Extract, unchanged, each line of the listing below from its first line through the line that contains "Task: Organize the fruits", inclusive, and nothing else.

────────────────────────────────────────

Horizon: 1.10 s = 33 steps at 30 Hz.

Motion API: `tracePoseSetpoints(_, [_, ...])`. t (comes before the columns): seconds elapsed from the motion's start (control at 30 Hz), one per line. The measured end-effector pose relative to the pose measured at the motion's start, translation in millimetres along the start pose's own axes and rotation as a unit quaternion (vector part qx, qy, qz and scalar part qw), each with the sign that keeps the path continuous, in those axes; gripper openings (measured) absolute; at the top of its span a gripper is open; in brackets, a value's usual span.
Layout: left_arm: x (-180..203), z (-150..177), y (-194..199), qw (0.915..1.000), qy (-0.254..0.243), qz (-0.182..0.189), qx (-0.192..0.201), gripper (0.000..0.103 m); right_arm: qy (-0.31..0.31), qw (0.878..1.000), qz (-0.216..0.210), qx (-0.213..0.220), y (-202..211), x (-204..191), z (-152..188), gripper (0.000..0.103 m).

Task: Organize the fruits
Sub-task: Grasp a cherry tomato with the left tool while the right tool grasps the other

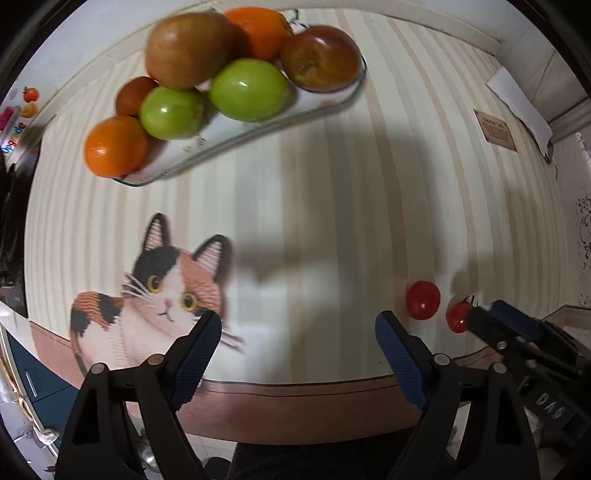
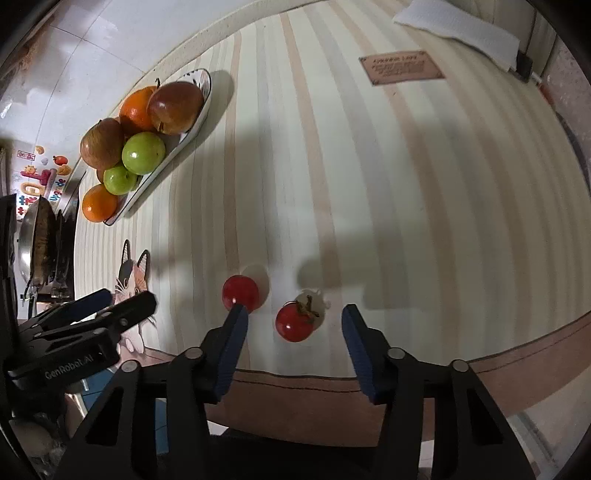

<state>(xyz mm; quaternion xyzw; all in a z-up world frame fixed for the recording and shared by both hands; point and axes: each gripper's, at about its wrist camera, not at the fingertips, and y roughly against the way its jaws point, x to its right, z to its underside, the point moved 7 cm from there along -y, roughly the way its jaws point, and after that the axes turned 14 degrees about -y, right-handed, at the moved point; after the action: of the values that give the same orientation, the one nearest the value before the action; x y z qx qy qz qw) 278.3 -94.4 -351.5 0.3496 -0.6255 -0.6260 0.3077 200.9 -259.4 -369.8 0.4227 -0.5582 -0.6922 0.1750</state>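
A white plate (image 1: 258,125) at the back left holds oranges (image 1: 115,146), green apples (image 1: 248,89) and brownish-red apples (image 1: 320,58); it also shows in the right wrist view (image 2: 201,92). Two cherry tomatoes lie near the table's front edge: a stemless one (image 2: 240,291) and one with a stem (image 2: 294,322). My right gripper (image 2: 293,326) is open, with its jaws on either side of the stemmed tomato. My left gripper (image 1: 298,332) is open and empty above the mat, to the left of the tomatoes (image 1: 423,300).
A striped table mat (image 2: 369,184) with a printed cat (image 1: 166,295) covers the table. A brown label (image 2: 402,67) and a white paper towel (image 2: 461,29) lie at the far right. A pan (image 2: 35,236) stands off the table's left side.
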Motion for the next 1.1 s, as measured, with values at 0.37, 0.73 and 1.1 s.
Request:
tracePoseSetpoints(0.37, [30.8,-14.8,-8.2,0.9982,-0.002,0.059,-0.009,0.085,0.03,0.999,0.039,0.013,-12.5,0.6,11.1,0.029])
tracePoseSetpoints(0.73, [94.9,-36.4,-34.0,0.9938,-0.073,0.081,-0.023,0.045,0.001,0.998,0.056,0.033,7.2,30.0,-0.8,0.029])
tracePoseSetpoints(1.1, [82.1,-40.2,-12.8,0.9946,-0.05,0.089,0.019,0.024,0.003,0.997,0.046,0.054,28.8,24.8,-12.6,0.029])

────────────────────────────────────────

§ SOLUTION FOR THIS TASK:
Horizon: 1.10 s = 33 steps at 30 Hz.

Motion API: `tracePoseSetpoints(_, [_, ...])`. t (comes before the columns): seconds elapsed from the motion's start (control at 30 Hz), one per line. The measured end-effector pose relative to the pose measured at the motion's start, translation in millimetres along the start pose's own axes and rotation as a unit quaternion (vector part qx, qy, qz and scalar part qw), each with the sign that keeps the path continuous, in those axes; gripper openings (measured) absolute; at the top of its span a gripper is open; in brackets, a value's usual span.
Layout: left_arm: x (-180..203), z (-150..177), y (-194..199), qw (0.915..1.000), qy (-0.254..0.243), qz (-0.182..0.189), qx (-0.192..0.201), gripper (0.000..0.103 m); right_arm: qy (-0.31..0.31), qw (0.878..1.000), qz (-0.216..0.210), qx (-0.213..0.220), y (-202..211), x (-204..191), z (-152..188), gripper (0.000..0.103 m).

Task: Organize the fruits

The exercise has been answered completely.